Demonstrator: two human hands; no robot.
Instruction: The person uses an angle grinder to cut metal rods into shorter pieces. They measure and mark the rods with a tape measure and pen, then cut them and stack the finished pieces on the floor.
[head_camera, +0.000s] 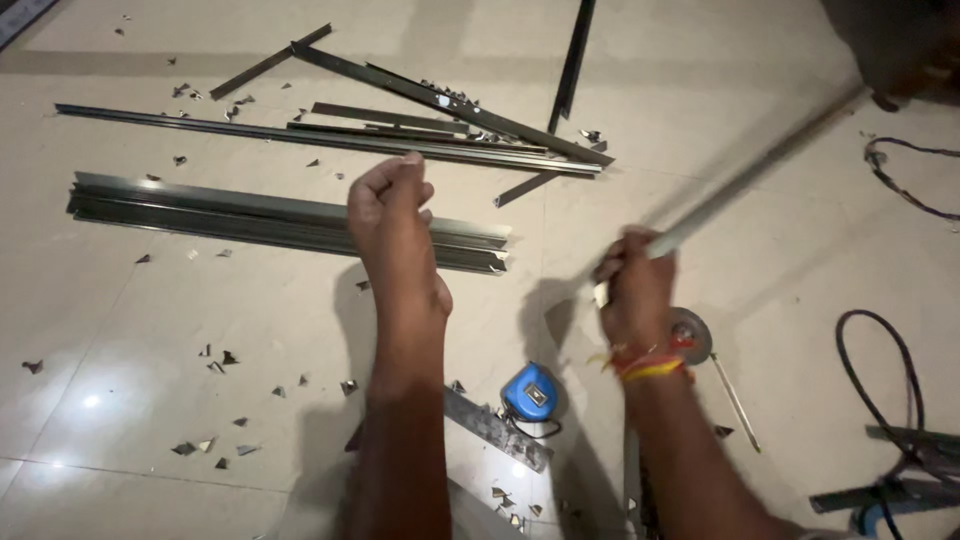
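Beyond the left hand (392, 205), one bundle of long grey metal channels (250, 215) lies flat on the tiled floor (120, 340), its near end just past the knuckles; how many channels are nested in it cannot be told. Farther out from that hand lies a loose heap of thin metal strips (400, 130), about six or seven, crossing one another. The right hand (637, 295) is clamped around one long pale metal strip (760, 165), blurred, which slants up and away to the right of the fist. The left hand is closed into a fist, and whether it grips anything cannot be told. Between the two forearms, nearer the body, lie one flat metal ruler (497, 428) and one blue tape measure (529, 392), touching. Just right of the right wrist sits one round grey disc (698, 330). Small metal offcuts (215, 445), well over a dozen, are scattered left of the left forearm.
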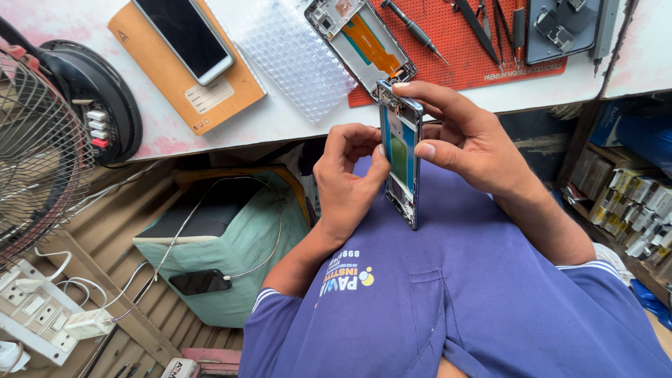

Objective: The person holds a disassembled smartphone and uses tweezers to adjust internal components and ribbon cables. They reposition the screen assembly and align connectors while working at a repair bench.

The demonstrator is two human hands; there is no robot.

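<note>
An opened phone (402, 150) stands on edge just below the white table (280, 115) edge, above the person's lap, with free space to its left. The right hand (469, 136) grips its top and side with closed fingers; the left hand (346, 178), curled, presses a thumb against its face. On the table lie a red mat (458, 49), a second phone frame (360, 42), bubble wrap (294, 56) and a fan (42, 133).

Red work mat (462, 49) with screwdriver (414, 29), bubble wrap (297, 59), white phone (183, 35) on tan box (210, 91), wire fan (35, 147)
</note>
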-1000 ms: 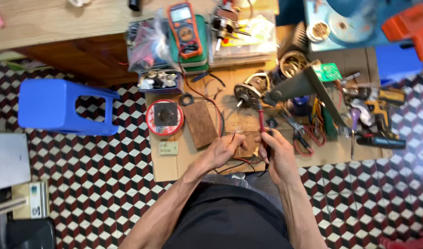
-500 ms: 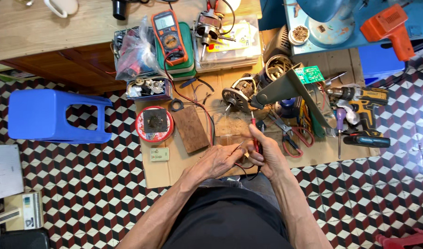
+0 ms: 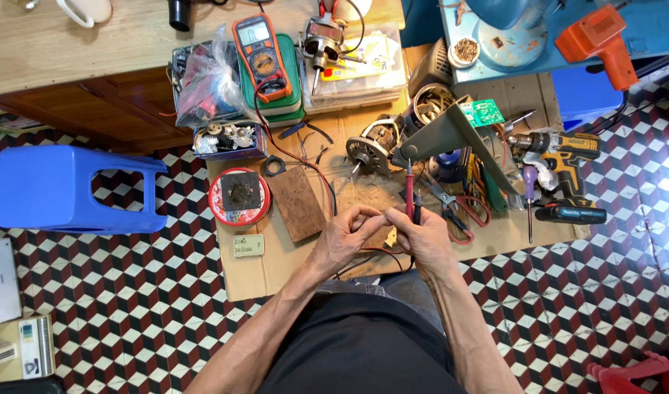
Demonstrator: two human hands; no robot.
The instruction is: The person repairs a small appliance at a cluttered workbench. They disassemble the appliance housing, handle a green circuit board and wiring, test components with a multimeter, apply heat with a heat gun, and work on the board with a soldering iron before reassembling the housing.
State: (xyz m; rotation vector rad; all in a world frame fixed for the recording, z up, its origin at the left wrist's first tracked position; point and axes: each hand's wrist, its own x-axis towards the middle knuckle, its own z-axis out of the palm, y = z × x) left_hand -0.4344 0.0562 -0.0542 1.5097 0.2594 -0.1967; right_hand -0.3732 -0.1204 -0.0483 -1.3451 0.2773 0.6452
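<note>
The right hand (image 3: 422, 237) pinches a red probe (image 3: 409, 191) and a black probe (image 3: 417, 208) upright (tips pointing away), while the left hand (image 3: 345, 237) pinches their wires.

A red probe (image 3: 409, 191) and a black probe (image 3: 418, 206) stand side by side, touching or nearly so, both pointing away from the person toward the far edge of the cardboard sheet (image 3: 290, 266) on the floor. The red one is a slim stick reaching further up; the black one is shorter in view, most of it hidden. Both rise from the right hand (image 3: 424, 241), near the middle of the cardboard. Thin red and black leads (image 3: 371, 252) trail beneath, toward the cardboard's near edge.
</note>
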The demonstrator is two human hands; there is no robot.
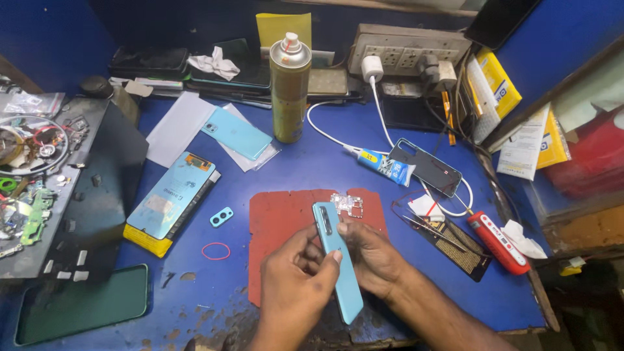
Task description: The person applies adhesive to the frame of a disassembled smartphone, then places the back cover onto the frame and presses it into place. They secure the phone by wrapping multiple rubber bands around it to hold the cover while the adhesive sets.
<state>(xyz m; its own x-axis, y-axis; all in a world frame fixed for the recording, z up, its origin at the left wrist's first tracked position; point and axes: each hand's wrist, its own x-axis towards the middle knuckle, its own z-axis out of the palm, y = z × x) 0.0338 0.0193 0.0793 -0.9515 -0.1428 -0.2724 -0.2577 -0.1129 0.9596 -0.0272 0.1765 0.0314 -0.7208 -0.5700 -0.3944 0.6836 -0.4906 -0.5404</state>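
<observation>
Our left hand (296, 286) and right hand (370, 257) pinched a teal phone (338, 260) edge-on above the red mat (279, 221); a loosened grip risked dropping it.

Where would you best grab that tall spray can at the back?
Probably around the gold body of the spray can, below its white cap, coming from the front. It stands upright; a wall socket strip and white cable crowd its right, and phones lie behind it.

green phone (81, 303) cut off, hands (296, 283) hide teal phone (337, 260)
</observation>
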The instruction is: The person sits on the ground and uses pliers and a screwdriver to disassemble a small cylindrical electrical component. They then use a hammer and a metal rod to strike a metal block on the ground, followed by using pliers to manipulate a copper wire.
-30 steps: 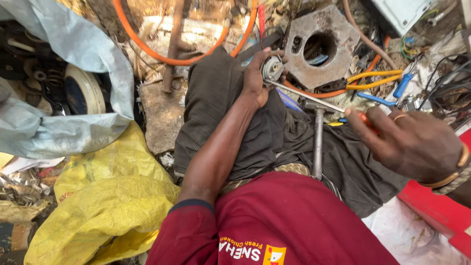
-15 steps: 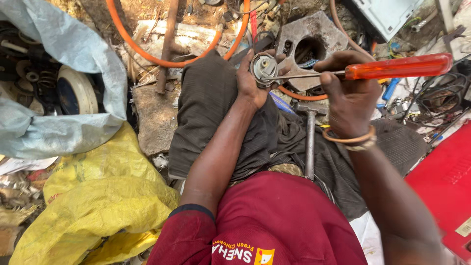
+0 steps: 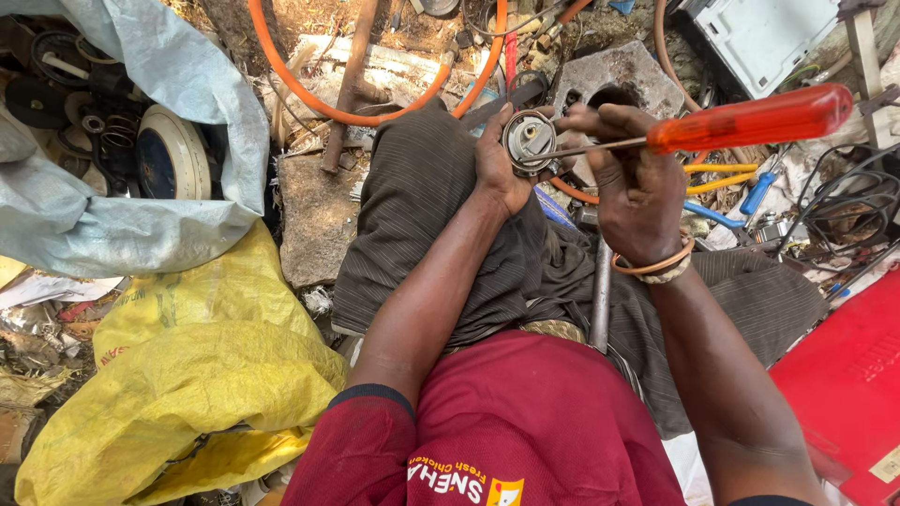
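Off to the left lie a yellow sack (image 3: 187, 375) and a pale blue tarpaulin (image 3: 122, 187), with a round white disc (image 3: 173, 155) and dark springs and rings tucked under the tarpaulin's edge. An orange hose (image 3: 347, 103) loops over the dirt above the person's knee.

Moving in, the left hand (image 3: 497, 169) rests on the raised knee, its fingers curled around a small round metal part (image 3: 528, 142), cupping it from below and behind so the open face points up. The part looks like a rigid steel housing with a bright hub in the middle (small enough to sit inside one palm, so probably light). Being bare, possibly oily metal, it is likely slippery; the rim is the sensible place to grip, as the hand does, leaving the centre free.

Next, the right hand (image 3: 633, 192) is closed tightly on the thin steel shank of a screwdriver (image 3: 694, 131), whose tip sits at the part's face; I cannot quite tell whether it is seated in a screw. The orange handle sticks out to the right, unheld.

Further right are a grey metal block (image 3: 647, 80) with a round hole, yellow and blue wires (image 3: 727, 178), and a red panel (image 3: 844, 375).
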Motion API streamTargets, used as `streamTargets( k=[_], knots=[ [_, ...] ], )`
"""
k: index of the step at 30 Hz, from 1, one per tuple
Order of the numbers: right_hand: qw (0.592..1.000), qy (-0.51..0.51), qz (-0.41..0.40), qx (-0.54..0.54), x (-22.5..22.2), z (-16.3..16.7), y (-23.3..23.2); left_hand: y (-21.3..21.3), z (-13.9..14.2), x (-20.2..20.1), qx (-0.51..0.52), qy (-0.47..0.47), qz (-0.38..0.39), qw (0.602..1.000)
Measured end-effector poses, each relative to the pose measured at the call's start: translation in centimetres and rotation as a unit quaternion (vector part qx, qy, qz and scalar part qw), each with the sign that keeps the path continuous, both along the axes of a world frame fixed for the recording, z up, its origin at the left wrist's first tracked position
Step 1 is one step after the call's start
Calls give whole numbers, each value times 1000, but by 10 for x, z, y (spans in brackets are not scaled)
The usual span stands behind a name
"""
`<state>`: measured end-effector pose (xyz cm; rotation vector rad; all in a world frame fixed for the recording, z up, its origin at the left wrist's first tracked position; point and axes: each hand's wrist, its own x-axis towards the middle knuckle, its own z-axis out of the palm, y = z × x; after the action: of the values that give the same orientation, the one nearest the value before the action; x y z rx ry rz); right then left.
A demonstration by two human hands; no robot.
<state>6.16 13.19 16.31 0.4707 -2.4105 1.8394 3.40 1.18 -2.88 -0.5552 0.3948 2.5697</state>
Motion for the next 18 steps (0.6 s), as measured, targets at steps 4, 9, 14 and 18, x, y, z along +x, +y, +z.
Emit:
streamTargets(
  k=[4, 9, 14, 18],
  knots=[
    [966, 27, -121, 227, 2, 3, -4, -2, 1, 0, -1, -9, 4, 1000],
    [992, -71, -98, 29, 5, 5, -9, -1, 2, 1, 16, -13, 1, 1000],
    [989, -19, -106, 99, 5, -2, -8, -2, 3, 1, 5, -11, -11, 1000],
    [992, -29, -74, 101, 8, -10, -3, -3, 2, 1, -14, -19, -21, 999]
  ],
)
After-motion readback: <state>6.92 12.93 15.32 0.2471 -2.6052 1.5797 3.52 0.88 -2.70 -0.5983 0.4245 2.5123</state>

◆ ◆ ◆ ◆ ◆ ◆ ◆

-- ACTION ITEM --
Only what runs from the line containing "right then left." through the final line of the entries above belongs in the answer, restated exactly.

-- RESPONSE --
`<state>`: measured end-effector pose (xyz cm; rotation vector rad; all in a world frame fixed for the recording, z up, its origin at the left wrist's first tracked position; point and axes: each hand's wrist, its own x-axis towards the middle knuckle, its own z-axis out of the palm, y = z × x; after the action: of the values that give the same orientation, the one nearest the value before the action; x y z rx ry rz); right then left.
A demonstration by two human hands; no robot.
<state>6.16 13.19 16.31 0.4707 -2.4105 1.8394 3.40 1.18 -2.88 -0.5552 0.3948 2.5697</state>
Motion for the next 18 steps (0.6 s), as measured, targets at steps 4, 9, 14 and 18, x, y, z along +x, +y, +z.
Emit:
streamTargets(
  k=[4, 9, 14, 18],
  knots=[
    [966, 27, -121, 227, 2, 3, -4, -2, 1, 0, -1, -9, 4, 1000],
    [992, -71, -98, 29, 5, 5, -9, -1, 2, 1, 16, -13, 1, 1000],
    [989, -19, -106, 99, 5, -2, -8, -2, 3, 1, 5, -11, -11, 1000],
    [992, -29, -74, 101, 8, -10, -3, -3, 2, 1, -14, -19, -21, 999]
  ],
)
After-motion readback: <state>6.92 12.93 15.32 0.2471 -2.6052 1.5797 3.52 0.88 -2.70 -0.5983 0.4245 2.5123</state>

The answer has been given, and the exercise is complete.